Auch im Christentum gibt es ein Wissen, und die Klage um die Entchristlichung unserer Gesellschaft birgt in sich zumeist auch die Klage um das katastrophal geringe Wissen darum, worum es im Christentum eigentlich geht. Und das Lesen im Buch der Christenheit, der "Heiligen Schrift", ist vermutlich auch nicht mehr so weit verbreitet. Was zum Leben notwendig ist, vermeint der so oft bemühte "moderne" Mensch auch ohne Kirche und Christentum zu wissen.

Der (notwendige) Streit muß darüber beginnen, was denn eigentlich zum Leben notwendig ist. Und in der Antwort darauf unterscheiden sich die Religionen (was gegen keine von ihnen ein Vorwurf sein kann!).

Das Christentum (darin dem Judentum verwandt) legt den Schlüssel zur Erlösung nicht in ein Wissen. Denn Wissen ist prinzipiell erreichbar. Aber die Rettung, Erlösung, das Heil, wie immer wir die Befreiung von uns selbst bezeichnen wollen, ist nach dem Glauben der Christen nicht prinzipiell erreichbar. Sie ist ein Geschenk, unverdient, unverfügbar, nicht erdienbar. Sie erwächst aus dem freien Hören des Wortes. Das setzt voraus, daß der Mensch zutreffend als ein Hörender beschrieben werden kann, zugleich, daß er zu seinem Heil angewiesen ist (und angewiesen bleibt) auf das an ihn ergehende Wort. Das Heil kommt von außen, ist nicht in ihm schon vorhanden, so daß es durch intensive Lektüre, bestimmte Übungen oder Techniken lediglich ans Licht gebracht werden müßte.

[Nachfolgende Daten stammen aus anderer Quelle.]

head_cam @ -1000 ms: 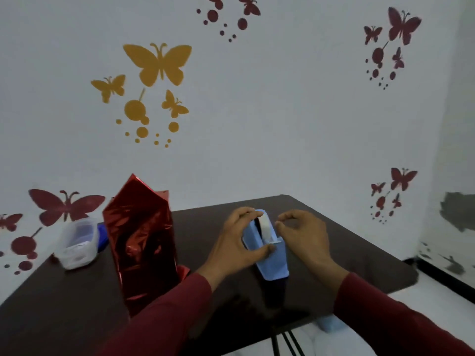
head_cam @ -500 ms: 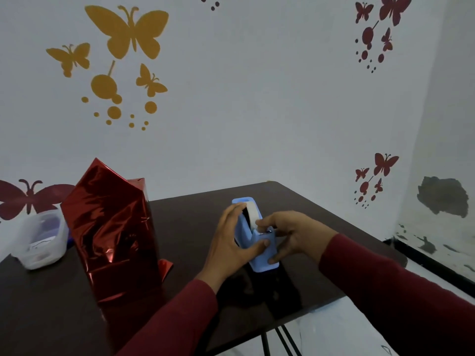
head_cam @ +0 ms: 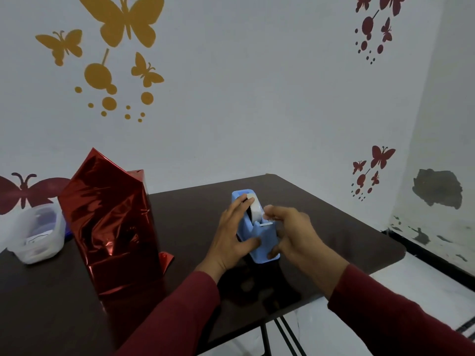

Die Botschaft, daß der Mensch über sein Heil nicht verfügt und prinzipiell nicht verfügen kann, ist eine Kränkung des Menschen, denn sie weist ihn in die Schranken seiner endlichen Geschöpflichkeit. Daß gerade diese Botschaft befreiend ist, auch befreiend vom WissenMüssen!, wird wohl nur der erfahren, der sich auf diese ,Kränkung" einlassen mag, weil er in dem ihm dies zumutende Wort Gottes erfährt, daß sein Leben vor allem Wissen, vor allem Tun, vor aller menschlichen Leistung schon längst angenommen, geborgen und aufgehoben ist. Das kann man nicht wissen, das kann man nur glauben. Und Glauben ist hier keine Minderform des Wissens, sondern die einzige Weise, der von Gott geschenkten Wahrheit zu entsprechen.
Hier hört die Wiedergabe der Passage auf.